#### Work item
Of all the lines in the records below, copy only those that contain the string "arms".

[Extracted material]

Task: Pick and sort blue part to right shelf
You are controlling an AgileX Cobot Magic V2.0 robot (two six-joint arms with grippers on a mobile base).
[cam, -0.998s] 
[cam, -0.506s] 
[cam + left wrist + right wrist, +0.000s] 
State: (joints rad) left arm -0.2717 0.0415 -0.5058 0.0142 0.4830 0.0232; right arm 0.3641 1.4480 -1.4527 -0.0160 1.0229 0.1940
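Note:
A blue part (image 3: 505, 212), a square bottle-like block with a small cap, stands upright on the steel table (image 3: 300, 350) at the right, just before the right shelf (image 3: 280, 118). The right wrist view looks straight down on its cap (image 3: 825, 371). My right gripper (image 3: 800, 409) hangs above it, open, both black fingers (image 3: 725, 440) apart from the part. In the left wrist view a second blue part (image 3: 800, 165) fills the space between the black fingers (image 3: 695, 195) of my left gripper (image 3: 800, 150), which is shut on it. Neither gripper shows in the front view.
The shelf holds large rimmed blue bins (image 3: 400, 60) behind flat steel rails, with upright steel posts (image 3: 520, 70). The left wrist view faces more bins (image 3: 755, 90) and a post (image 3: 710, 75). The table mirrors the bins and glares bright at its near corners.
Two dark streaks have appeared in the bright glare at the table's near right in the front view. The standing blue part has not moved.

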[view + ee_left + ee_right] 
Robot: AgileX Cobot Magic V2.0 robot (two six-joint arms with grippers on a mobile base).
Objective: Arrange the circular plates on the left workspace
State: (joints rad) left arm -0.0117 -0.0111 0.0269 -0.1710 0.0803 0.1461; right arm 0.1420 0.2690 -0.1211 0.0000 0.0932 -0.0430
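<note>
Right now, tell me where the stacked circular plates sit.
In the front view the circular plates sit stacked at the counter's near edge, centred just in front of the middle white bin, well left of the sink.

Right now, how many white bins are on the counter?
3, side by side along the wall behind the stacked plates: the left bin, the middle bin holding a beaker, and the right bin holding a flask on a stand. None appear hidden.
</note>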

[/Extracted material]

#### Answer to the problem
You are controlling an AgileX Cobot Magic V2.0 robot (two six-joint arms with grippers on a mobile base).
Robot: AgileX Cobot Magic V2.0 robot (two six-joint arms with grippers on a mobile base).

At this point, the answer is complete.